In a time where more and more achievements, education and qualifications are needed to even approach the job world and its overcompetitive nature, burnout becomes rife among us young people who mostly just want to find something we love and are good at without having to just survive all the time. Money becomes the goal, not the side-bonus, and we settle into these lives of necessity where we convince ourselves that the small moments are all the happiness we need.

So what if I want big happiness and wide open spaces and a job that both inspires and challenges me for the right reasons?

Isn’t that what being in your early 20s is supposed to be about, figuring out how to get?

Or are we meant to sit back and just obey when told that that is asking for too much?

Why is it unrealistic to look at the emotion and beauty of art and films, and music as models for an ideal life when those things were created by people who loved doing them, those who were inspired to create with love and meaning and reality in mind?

I watched a TED talk recently on how schools can kill creativity, and a part that stood out was when Sir Ken Robinson said:

“Academic ability has come to dominate our view of intelligence.”

What truly defines intelligence? I guarantee each person has their own opinion, be it the number of degrees on their wall, the ability to teach thousands or simply to paint a picture.

At University, I was taught to value intelligence based on a numbered grading system that was subjective to an individual’s view of a paper. That value was then something I came to equate with my self-worth and thus became my only focus. The spiral began from there.

Now I can see more clearly that I was wrong, despite what each deadline tried to force me to value, instead of myself, my health or my ability to see a future for myself. I control my self-worth, not a number.

I see now that my early 20s are filled with anxiety, but also with a capacity for so much hope and laughter, and excitement for a future I cannot see yet. I see that I have a capacity for loving something in my writing, knowing myself a little better through the words and phrases and photos I take, no matter how many times I feel like a failure or that I don’t deserve to pursue it.

It has taken everything in me to find that midpoint, and each day is a balancing act. Imposter syndrome is a close friend and confidant, and anxiety continues to take my voice as soon as I open my mouth. But what remains is quiet ambition that will get louder with time.

I will not always be in my early 20s.

I also didn’t stay 17 forever, even when I thought I would.

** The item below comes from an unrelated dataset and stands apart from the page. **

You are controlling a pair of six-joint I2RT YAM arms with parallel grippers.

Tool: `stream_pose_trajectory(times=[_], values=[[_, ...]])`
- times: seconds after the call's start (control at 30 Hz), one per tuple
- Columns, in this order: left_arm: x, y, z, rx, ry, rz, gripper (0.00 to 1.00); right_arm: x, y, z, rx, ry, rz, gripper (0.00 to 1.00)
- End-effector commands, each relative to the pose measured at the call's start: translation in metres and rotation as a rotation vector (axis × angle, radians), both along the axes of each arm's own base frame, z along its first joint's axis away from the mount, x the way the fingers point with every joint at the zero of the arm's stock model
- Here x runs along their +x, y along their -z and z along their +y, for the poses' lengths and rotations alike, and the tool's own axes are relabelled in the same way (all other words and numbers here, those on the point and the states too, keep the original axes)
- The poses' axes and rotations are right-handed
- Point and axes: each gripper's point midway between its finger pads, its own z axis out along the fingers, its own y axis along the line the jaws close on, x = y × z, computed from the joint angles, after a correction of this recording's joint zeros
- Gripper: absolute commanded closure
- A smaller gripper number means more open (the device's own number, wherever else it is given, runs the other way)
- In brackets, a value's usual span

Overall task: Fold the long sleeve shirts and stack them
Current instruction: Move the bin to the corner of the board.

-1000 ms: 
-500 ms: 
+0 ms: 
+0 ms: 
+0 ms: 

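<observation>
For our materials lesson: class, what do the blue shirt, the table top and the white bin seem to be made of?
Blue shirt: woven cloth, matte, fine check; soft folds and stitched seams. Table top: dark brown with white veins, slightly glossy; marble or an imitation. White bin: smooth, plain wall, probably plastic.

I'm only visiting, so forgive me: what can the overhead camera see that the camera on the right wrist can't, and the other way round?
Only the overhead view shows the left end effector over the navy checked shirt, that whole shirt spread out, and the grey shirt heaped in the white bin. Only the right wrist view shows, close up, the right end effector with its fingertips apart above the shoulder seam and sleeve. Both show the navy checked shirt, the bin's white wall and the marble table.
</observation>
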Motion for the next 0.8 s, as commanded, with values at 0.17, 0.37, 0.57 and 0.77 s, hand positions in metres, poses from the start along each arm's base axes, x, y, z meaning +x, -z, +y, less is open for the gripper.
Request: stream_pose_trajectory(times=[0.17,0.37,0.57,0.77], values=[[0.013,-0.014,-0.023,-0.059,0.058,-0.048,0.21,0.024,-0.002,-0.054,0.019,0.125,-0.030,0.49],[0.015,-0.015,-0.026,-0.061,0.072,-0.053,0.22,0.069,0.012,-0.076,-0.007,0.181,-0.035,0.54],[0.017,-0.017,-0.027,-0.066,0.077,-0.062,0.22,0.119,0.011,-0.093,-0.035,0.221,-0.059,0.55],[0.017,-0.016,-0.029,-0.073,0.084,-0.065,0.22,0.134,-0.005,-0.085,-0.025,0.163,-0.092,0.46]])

So I keep going. I keep dreaming and imagining this life where I work for myself and have the freedom to choose my happiness in big or small ways. I will write for the love of doing it and capturing the beauty of the outside world and the people in it.

I will keep getting out of bed even when I want to stay under the covers.

What matters is that we try. Because to try is to care about how we live our lives, and we deserve better than just surviving each day.

To those like me in the midst of incertainty, you deserve better than that and so much more.

It’s your first attempt at this part of life, so cut yourself some slack.